Kennedy reintroduces PHR incentive bill
As expected, U.S. Representative Patrick Kennedy (D-RI) recently introduced a new version of legislation called “The Personalized Health Information Act.” The legislation, which the congressman first introduced last year in October, seeks to create a public-private partnership to promote use of secure, transportable, and consumer-controlled personal health records (PHRs) and other patient communication services, according to details from Kennedy’s office.

PHRs can give patients access to and control over their personal health data while granting physicians access to essential health information for patient at the point-of-care, with the patient’s permission.

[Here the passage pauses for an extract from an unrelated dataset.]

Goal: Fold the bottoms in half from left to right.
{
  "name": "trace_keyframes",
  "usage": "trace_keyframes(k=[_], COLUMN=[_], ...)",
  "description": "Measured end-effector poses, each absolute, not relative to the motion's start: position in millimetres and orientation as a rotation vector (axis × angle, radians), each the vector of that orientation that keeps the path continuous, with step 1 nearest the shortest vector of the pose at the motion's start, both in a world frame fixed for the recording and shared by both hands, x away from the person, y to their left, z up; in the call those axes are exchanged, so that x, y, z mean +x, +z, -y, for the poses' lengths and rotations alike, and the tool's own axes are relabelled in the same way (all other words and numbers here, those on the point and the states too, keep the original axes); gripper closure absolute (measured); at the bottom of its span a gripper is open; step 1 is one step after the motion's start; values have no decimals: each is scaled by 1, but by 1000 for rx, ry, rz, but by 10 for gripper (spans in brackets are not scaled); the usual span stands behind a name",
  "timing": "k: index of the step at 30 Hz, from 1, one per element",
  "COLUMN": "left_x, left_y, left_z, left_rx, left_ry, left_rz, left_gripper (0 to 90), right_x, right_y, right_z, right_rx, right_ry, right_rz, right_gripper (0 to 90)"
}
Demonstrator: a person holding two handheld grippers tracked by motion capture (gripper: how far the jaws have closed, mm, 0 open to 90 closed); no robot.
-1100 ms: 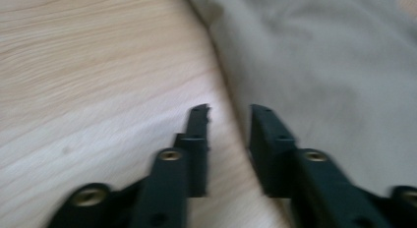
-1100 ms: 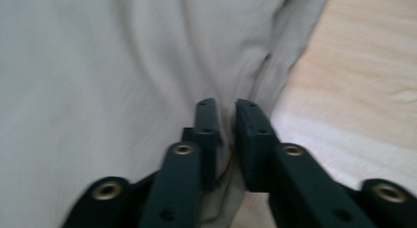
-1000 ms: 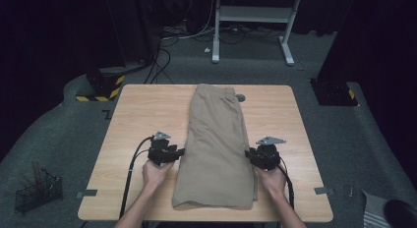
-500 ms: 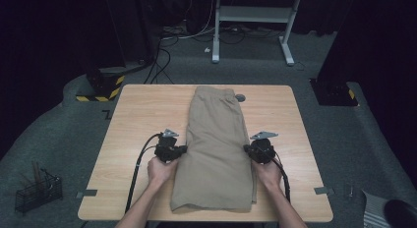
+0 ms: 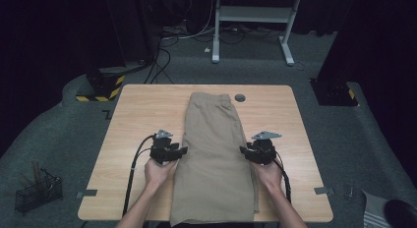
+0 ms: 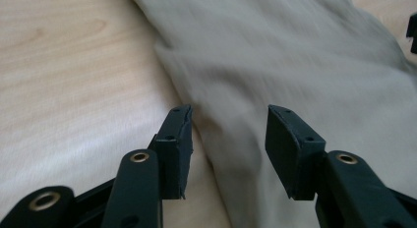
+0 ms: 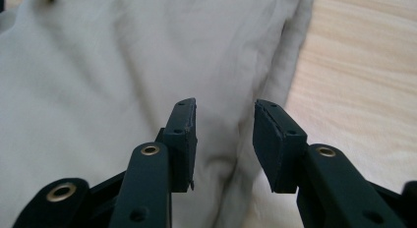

“Personal health records are a critical piece of the puzzle as we move forward in an effort to improve the quality and cost efficiency of the healthcare system in this country,” said Kennedy. “This legislation will empower consumers to be better informed about their personal health while strengthening communication with their healthcare providers.” 
The legislation calls for the Secretary of Health and Human Services (HHS) to create a PHR incentive program with a trust fund to promote the use of the records by Medicare beneficiaries, their physicians and other healthcare providers. 

The PHR Incentive Trust Fund would receive contributions from private partners to pay PHR incentives. This three-year program would entail physicians payments of up to shall be paid at least $3 per patient annually for each eligible patient enrolled in a PHR.

In response to the legislation, Dr. Edward Fotsch, CEO, Medem, stated his belief that the legislation emphasizes the importance of engaging both consumers and physicians. “Uptake by consumers has been very low due to little physician participation. The Kennedy bill harnesses existing market forces to reward physicians for providing transportable PHRs to their patients. This strategy is key to making health IT consumer and market relevant,” he said.
The use of PHRs has the potential to limit the slow paperwork involved in much of healthcare, and gives providers and public health agencies a means by which to communicate with patients about important health issues.
“Personal health records present a unique opportunity to empower individuals to participate actively in preventing and treating chronic disease, including cardiovascular disease,” said Rose Marie Robertson, MD, chief science officer, American Heart Association.  “In order to combat risk factors for heart disease and stroke, individuals must play a more active role in their healthcare and this legislation will help them do just that.”